* Work instruction: Retype the full listing without altering anything.

* Given information:
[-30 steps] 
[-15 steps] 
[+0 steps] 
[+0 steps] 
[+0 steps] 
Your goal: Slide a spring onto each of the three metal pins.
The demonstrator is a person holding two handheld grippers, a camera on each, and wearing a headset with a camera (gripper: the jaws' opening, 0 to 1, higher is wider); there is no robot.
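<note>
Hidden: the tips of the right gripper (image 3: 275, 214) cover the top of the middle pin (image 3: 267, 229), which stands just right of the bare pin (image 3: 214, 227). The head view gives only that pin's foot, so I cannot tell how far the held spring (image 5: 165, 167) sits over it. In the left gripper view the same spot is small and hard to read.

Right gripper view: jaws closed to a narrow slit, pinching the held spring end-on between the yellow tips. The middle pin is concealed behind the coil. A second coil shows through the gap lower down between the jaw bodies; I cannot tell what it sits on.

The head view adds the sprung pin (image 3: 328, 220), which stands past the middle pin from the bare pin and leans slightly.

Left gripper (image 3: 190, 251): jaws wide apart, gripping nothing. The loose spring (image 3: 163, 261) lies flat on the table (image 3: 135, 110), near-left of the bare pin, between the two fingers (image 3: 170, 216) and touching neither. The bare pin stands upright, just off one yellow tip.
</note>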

* Task result:
[-30 steps] 
[-15 steps] 
[+0 steps] 
[+0 steps] 
[+0 steps] 
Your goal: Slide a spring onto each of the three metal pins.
The demonstrator is a person holding two handheld grippers, a camera on each, and wearing a headset with a camera (gripper: the jaws' opening, 0 to 1, higher is wider); there is no robot.
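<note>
Hidden: the tips of the right gripper (image 3: 275, 214) cover the top of the middle pin (image 3: 267, 229), which stands just right of the bare pin (image 3: 214, 227). The head view gives only that pin's foot, so I cannot tell how far the held spring (image 5: 165, 167) sits over it. In the left gripper view the same spot is small and hard to read.

Right gripper view: jaws closed to a narrow slit, pinching the held spring end-on between the yellow tips. The middle pin is concealed behind the coil. A second coil shows through the gap lower down between the jaw bodies; I cannot tell what it sits on.

The head view adds the sprung pin (image 3: 328, 220), which stands past the middle pin from the bare pin and leans slightly.

Left gripper (image 3: 190, 251): jaws wide apart, gripping nothing. The loose spring (image 3: 163, 261) lies flat on the table (image 3: 135, 110), near-left of the bare pin, between the two fingers (image 3: 170, 216) and touching neither. The bare pin stands upright, just off one yellow tip.
</note>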

The full output has been given.